![]() |
Tested with Vitis AI 1.3
Tested with Vitis 2020.2
Tested in hardware on VCK190
Tested with VCK190 base platform
Date: 15 Mar 2021
Vitis AI, understood as the Xilinx’s development stack for AI inference on unified Xilinx hardware platforms has minimize the differentiation for model deployment flow on Versal devices. If you are looking for a quick machine learning inference demo on VCK190, this is probably not the tutorial you are looking for. Please visit the Versal DPU Early Access page and download the image file, which contains a pre-built working design for the VCK190 with the DPUCVDX8G (renamed shortly as "XVDPU"). This tutorial is design orienated and will start from platform integration which allow the user to do some hardware level customization if required.
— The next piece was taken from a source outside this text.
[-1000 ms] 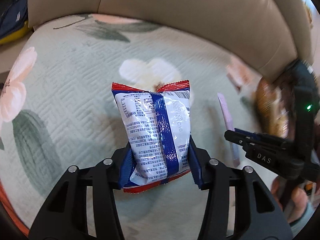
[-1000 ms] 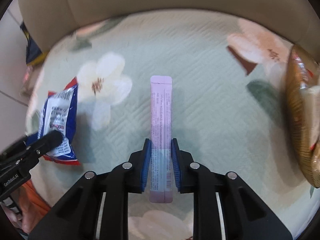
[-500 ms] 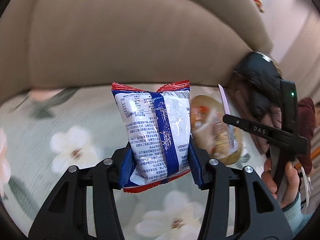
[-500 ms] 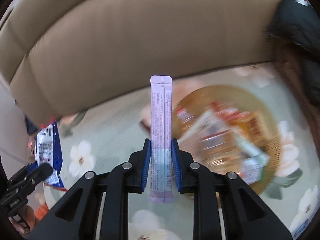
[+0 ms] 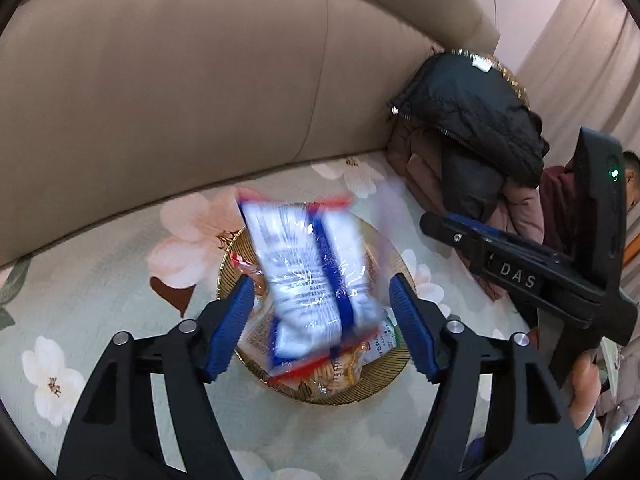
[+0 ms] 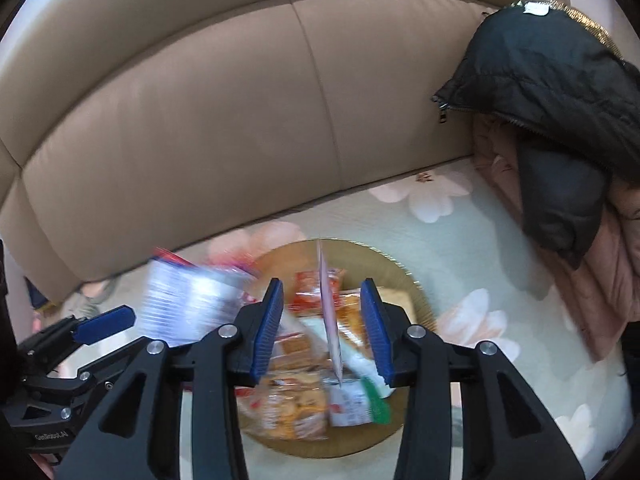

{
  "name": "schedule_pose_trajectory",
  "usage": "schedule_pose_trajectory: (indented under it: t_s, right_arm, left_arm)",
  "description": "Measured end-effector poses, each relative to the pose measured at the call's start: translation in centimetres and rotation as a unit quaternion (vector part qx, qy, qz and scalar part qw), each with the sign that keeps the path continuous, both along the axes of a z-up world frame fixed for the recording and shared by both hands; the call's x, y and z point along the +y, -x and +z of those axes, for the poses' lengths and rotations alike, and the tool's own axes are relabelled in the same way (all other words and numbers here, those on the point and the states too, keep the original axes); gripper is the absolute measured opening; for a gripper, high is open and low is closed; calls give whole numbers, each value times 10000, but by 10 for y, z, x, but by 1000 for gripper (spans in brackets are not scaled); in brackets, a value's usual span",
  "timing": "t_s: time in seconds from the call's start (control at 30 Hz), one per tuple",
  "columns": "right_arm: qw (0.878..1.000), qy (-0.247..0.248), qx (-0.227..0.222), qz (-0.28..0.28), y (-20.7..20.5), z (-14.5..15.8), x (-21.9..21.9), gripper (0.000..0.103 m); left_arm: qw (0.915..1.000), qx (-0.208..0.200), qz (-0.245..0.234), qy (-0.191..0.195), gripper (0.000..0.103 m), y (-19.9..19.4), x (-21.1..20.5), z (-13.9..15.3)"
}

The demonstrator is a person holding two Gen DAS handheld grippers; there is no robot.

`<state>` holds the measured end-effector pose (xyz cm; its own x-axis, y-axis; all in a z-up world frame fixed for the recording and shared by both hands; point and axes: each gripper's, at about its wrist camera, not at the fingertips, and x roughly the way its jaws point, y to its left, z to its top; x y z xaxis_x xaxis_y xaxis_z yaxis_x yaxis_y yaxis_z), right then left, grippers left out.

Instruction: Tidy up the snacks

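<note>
- The left gripper hangs over the gold plate, its blue-padded jaws spread wide. The blue-and-white snack bag shows between them, blurred, and neither pad looks to be touching it, so I judge it loose and dropping. Its long axis runs away from the camera, red-sealed top edge toward the sofa's back cushion.
- That bag lies straight ahead of the left jaws and above the plate's left half, over the packets already there.
- The plate sits on the floral seat cover, near the back edge of the seat and short of the dark jacket piled at the right end.
- The right gripper is also parted wide, over the plate's middle. The thin pink stick pack stands edge-on between the pads, clear of both as far as I can tell, long axis pointing forward and slightly tilted.
- Judgement: both items have only to fall. The right gripper is nearer the plate's centre.
</note>
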<state>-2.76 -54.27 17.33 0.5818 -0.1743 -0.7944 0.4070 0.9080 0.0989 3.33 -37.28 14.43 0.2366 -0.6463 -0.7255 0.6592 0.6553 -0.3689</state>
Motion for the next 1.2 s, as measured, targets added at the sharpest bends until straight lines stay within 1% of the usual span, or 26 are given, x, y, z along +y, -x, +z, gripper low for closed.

Generally speaking, users can easily get the inference work on VCK190 with following three steps.
- Re-target to the new VCK190 platform during DPU integration
- Re-compile the model based on VCK190 hardware constraint
- Inference on board with the compiled model.
However, as the Versal device is still in EA stage during Vitis AI 1.3 release. There are some optimizations required to achive the best performance on board.
This section will lead you through the steps necessary to complete the integration .
- An x86 host machine with that meets the sytem requirements and internet access to download files.
- Host machine with Xilinx design tools pre-installed (Vitis 2020.2 / Vivado 2020.2 / Petalinux 2020.2)
- Register to Xilinx Versal DPU Early Access lounge
Visit Versal DPU EA lounge and download the Versal DPU TRD as a zip file and then unzipped to a folder.
$ unzip xvdpu_trd_release-master.zip
Set the $TRD_HOME environment variable to the directory where you unzip the file.
Make sure the Early Access devices (Refer to VCK190 EA Page ) are enabled by adding the following line to each of the tcl scripts:
enable_beta_device *
Open a linux terminal. Set the linux as Bash mode.
$ source <vitis install path>/Vitis/2020.2/settings64.sh
$ source opt/xilinx/xrt/setup.sh
$ source <petaLinux_tool_install_dir>/settings.sh
Visit the VCK190 Base Platform TRD page and find the platform suits your application better. Download the corresponding reference design to the host machine as a zip file and then unzipped to a folder. Here I will take the platform1 as an example.
$ cd $TRD_HOME
<$TRD_HOME>$ unzip rdf0610-vck190_base_trd_platform1_2020.2_v0.5.zip
Note: It is assumed the platform is downloaded to the directory of $TRD_HOME.
Please take Versal Custom Platform Creation Tutorial as a reference if you are building petalinux project from scratch. The following instructions assumes that the project is created based on the bsp file within the base platform repository.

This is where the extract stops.